Assets are being priced for disaster following a complete collapse of the global credit market, Credit Suisse debt specialist Richard Quin said.
Collaterised debt obligations (CDOs) are being forced to de-gear in the wake of tightening credit conditions, but the yield spread has also caused the de-leveraging and repricing of asset classes, Quin told financial advisers in Sydney yesterday.
"What we're seeing right now is a de-leveraging of assets," Quin, Credit Suisse Asset Management's Australian fixed interest investment manager, said.
"We're seeing a lot of assets that are being priced for disaster not perfection. Last year assets were priced for perfection."
In Australia, the domino effect from the sub-prime collapse led to debt concerns with highly-leveraged stocks Centro Properties Group, MFS Limited, Allco and more recently ABC Learning. This spooked investors and led to massive downgrading of share prices.

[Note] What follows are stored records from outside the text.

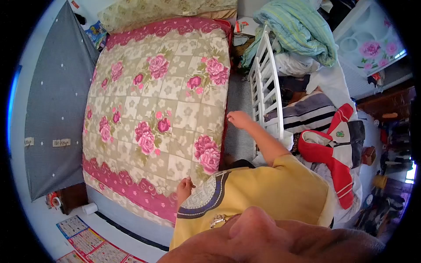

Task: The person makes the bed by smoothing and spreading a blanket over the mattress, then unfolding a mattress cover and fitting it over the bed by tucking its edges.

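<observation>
A floral bedsheet with pink flowers on beige checks and a maroon border covers a mattress. My right hand reaches to the sheet's right side, its fingers closed at the edge and apparently pinching the fabric. Nearer my body, my left hand is over the lower right part of the sheet. Its fingers are curled; whatever they may hold is hidden. My yellow shirt covers the left forearm in part.
A rolled patterned cloth lies along the bed's far end. To the right stand a white slatted rail, a green striped quilt and a red-and-white jacket. A grey dotted cloth hangs at the left.
</observation>
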Motion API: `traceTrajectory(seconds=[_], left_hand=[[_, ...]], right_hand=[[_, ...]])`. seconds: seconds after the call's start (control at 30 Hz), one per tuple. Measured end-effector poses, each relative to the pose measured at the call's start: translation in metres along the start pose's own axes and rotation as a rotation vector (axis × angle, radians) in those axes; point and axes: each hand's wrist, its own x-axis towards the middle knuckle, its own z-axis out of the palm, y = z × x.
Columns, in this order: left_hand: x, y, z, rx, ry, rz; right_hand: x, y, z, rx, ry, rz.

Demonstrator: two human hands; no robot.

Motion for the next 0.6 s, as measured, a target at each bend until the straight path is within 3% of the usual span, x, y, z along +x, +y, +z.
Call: traceTrajectory(seconds=[0.13, 0.27, 0.37, 0.43, 0.5, 0.57, 0.6], left_hand=[[0.053, -0.079, -0.004, -0.05, 0.03, -0.013], [0.069, -0.025, 0.0, 0.041, 0.089, -0.023], [0.111, -0.024, 0.01, -0.013, 0.162, -0.087], [0.151, -0.038, 0.019, 0.077, 0.173, 0.044], [0.194, 0.007, 0.043, 0.014, 0.189, 0.05], [0.198, 0.067, 0.062, -0.173, 0.201, -0.136], [0.209, 0.104, 0.073, -0.063, 0.161, -0.104]], right_hand=[[0.003, 0.013, -0.006, 0.027, 0.051, 0.005], [0.032, 0.049, -0.027, -0.014, -0.002, -0.013], [0.078, 0.079, -0.048, 0.05, 0.029, 0.088], [0.12, 0.105, -0.059, 0.071, 0.048, 0.068], [0.184, 0.133, -0.078, 0.058, 0.067, 0.021], [0.222, 0.152, -0.079, 0.043, 0.031, -0.012], [0.244, 0.161, -0.085, 0.005, 0.076, -0.02]])
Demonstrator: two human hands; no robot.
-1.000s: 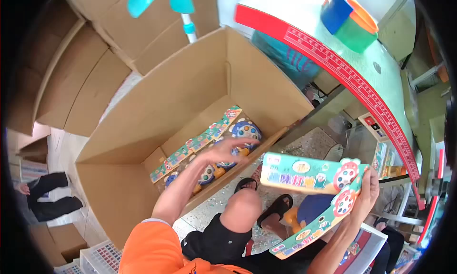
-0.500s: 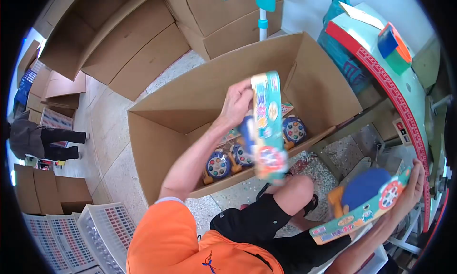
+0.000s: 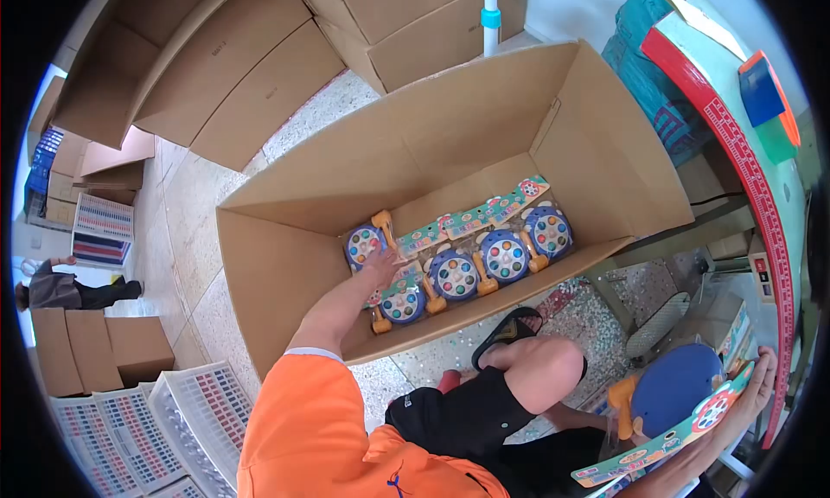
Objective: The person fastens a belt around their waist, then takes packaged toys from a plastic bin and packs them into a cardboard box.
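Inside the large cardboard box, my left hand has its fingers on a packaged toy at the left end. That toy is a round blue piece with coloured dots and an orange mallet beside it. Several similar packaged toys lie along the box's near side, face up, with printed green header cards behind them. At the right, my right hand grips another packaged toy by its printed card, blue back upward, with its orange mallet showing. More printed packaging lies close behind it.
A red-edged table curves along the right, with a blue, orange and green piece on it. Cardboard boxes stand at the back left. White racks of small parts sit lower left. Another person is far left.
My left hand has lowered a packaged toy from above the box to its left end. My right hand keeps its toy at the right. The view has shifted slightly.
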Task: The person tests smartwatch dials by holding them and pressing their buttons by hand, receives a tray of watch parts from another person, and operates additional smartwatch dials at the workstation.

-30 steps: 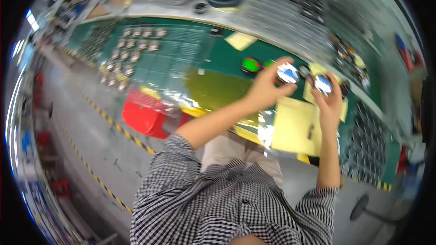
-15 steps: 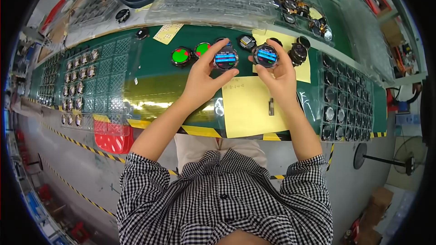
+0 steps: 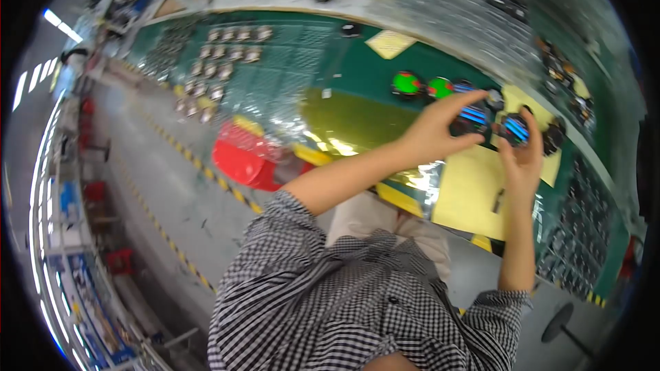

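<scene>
My left hand (image 3: 440,127) grips a round smartwatch body (image 3: 471,121) between thumb and fingers, its screen lit with blue bars. Just to the right, my right hand (image 3: 524,156) holds a second smartwatch body (image 3: 514,130), also lit blue and tilted. Both are held above the bench, close together but apart. Behind my left hand lie two round watches with green and red screens, a nearer green one (image 3: 440,88) and a farther green one (image 3: 406,84). Below the hands lies a yellow paper sheet (image 3: 467,189) with a small dark object (image 3: 498,200) on it. The view is blurred.
Clear trays with metallic parts (image 3: 230,51) lie on the bench's left. A tray of dark round parts (image 3: 577,223) is at right. Plastic trays (image 3: 454,0) are stacked behind. A red stool (image 3: 244,161) stands by the front edge; yellow film (image 3: 357,124) covers the bench middle.
My head has turned to the left and tilted, so the bench and both hands appear farther right. Both hands keep hold of their smartwatch bodies.
</scene>
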Available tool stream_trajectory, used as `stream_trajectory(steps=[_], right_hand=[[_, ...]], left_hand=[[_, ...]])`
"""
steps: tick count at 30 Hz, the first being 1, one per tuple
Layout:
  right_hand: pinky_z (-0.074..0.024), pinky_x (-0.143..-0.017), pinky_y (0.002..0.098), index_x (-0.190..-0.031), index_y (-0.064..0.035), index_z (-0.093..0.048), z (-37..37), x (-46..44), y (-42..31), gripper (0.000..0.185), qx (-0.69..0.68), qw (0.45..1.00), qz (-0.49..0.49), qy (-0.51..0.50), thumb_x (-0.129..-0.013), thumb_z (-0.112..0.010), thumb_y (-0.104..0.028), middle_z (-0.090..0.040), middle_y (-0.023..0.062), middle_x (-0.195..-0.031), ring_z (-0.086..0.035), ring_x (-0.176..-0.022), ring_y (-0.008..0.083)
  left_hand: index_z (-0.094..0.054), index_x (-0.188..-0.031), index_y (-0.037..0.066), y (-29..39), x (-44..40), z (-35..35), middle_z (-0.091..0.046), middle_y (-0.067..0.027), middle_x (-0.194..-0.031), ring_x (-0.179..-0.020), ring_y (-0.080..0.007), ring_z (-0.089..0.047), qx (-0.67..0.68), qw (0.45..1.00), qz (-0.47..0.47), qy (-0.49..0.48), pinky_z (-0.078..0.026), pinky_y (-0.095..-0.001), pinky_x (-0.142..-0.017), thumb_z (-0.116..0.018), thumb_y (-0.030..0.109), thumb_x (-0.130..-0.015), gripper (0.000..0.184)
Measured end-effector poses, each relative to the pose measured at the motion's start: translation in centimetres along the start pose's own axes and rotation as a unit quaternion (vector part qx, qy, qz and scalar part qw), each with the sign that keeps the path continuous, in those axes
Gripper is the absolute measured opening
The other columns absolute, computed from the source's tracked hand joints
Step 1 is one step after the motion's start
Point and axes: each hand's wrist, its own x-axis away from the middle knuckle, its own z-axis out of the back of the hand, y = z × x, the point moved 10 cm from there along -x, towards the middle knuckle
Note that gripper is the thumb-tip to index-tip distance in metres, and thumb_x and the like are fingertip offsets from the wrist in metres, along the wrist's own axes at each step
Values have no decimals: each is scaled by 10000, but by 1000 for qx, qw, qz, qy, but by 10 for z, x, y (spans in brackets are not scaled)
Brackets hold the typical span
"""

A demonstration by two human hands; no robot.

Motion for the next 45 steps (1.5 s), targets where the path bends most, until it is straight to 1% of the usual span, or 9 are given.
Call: stream_trajectory(steps=[9,11,15,20,24,28,29,33,45], right_hand=[[-493,-942,335,-1411,48,-369,-1,-2,-3,595,3,1000,-6,4,-862,-587,118,-545,151,-1240,-625,-1089,237],[-489,-938,318,-1409,13,-397,1,-1,-3,607,3,1000,-2,1,-853,-624,97,-535,125,-1266,-621,-1094,220],[-478,-934,302,-1392,-15,-437,5,2,0,614,29,999,-11,-6,-835,-692,28,-519,118,-1324,-579,-1160,192],[-493,-948,308,-1396,35,-404,5,7,-19,637,48,996,70,5,-825,-687,46,-483,134,-1367,-584,-1147,193],[-499,-939,315,-1387,41,-406,-1,14,-37,642,93,985,144,-20,-814,-695,31,-571,145,-1270,-590,-1142,198],[-462,-1004,436,-1322,38,-461,-14,28,-53,616,220,944,245,-38,-772,-734,-12,-639,159,-1163,-653,-1035,336],[-426,-1030,515,-1295,12,-488,-21,29,-63,609,205,929,304,-58,-748,-752,-34,-657,154,-1114,-658,-991,356],[-393,-1053,543,-1288,-6,-496,-35,32,-72,607,249,908,325,-92,-741,-757,-36,-664,126,-1112,-670,-976,276],[-415,-1036,551,-1273,6,-512,-27,32,-69,599,249,906,335,-64,-733,-767,-34,-657,147,-1108,-663,-992,306]], left_hand=[[-471,-1396,57,-5,0,-4,-533,-132,-1369,-1222,-235,-537,65,996,57,-19,-434,-342,-1011,-789,156,-783,698],[-474,-1393,51,-3,1,-4,-532,-124,-1375,-1234,-207,-528,21,1000,20,-10,-428,-328,-1022,-795,139,-783,696],[-438,-1421,31,-9,2,-13,-495,-106,-1402,-1231,-177,-512,42,996,74,-39,-422,-315,-1033,-786,58,-793,719],[-443,-1423,41,-5,1,-15,-517,-99,-1372,-1198,-161,-538,44,997,55,-31,-460,-311,-977,-797,74,-785,730],[-471,-1407,63,2,1,-11,-537,-99,-1359,-1186,-177,-556,-19,998,50,-32,-479,-314,-954,-813,83,-762,730],[-538,-1340,57,8,-2,-9,-615,-119,-1269,-1117,-205,-616,-58,997,37,-32,-498,-317,-933,-810,61,-736,663],[-553,-1319,49,12,-2,-8,-633,-122,-1241,-1093,-218,-633,-64,997,33,-23,-503,-324,-931,-795,26,-713,653],[-554,-1316,44,10,0,-8,-632,-123,-1256,-1121,-221,-626,-73,997,7,-26,-501,-328,-939,-778,1,-693,664],[-557,-1320,40,14,-1,-8,-623,-120,-1286,-1147,-247,-623,-80,997,7,-22,-488,-337,-966,-784,11,-693,667]])
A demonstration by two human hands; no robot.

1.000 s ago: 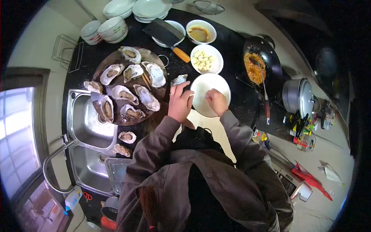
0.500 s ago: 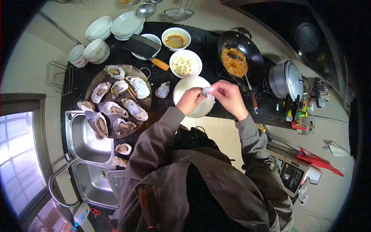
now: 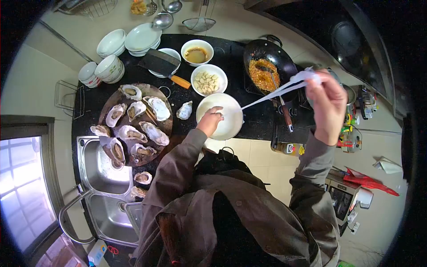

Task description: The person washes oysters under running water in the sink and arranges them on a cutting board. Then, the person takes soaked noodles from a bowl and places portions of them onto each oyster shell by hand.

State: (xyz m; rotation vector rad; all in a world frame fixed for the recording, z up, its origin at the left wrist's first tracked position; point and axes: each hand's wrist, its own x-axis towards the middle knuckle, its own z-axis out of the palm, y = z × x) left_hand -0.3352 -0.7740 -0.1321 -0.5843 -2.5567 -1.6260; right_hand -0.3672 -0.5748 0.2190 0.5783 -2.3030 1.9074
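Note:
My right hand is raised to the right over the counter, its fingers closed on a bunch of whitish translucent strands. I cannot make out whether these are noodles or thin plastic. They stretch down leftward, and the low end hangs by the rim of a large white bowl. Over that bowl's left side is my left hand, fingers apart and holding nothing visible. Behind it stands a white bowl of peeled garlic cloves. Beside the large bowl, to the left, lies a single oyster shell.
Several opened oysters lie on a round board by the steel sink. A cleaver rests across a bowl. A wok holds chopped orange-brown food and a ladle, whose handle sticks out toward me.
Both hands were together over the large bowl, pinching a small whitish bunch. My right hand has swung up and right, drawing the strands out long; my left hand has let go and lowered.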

Quin said while risk still remains general and is not yet company specific, strained liquidity would see most other banks join ANZ being caught up in the widening sub-prime crisis.
Short-term bank borrowing is the widest it has been since 1998 and bank capital spreads are wider than 2002 recessionary levels.
"This is a complete collapse of the [credit] market," Quin said.
Earlier this month ANZ revealed it put aside $361 million to pay off potential bad debts, the biggest of which was a $220 million derivatives position with United States monoline insurer ACA Capital.
CSAM head Keith Ince said investors need to adjust their thinking to lower rates of return.
The Future Fund's mandate to achieve an average return of five per cent above the Consumer Price Index per annum was a good example, Ince said.
"That's not a bad way of thinking. We don't know to what extent the problem is going to go away," Ince said.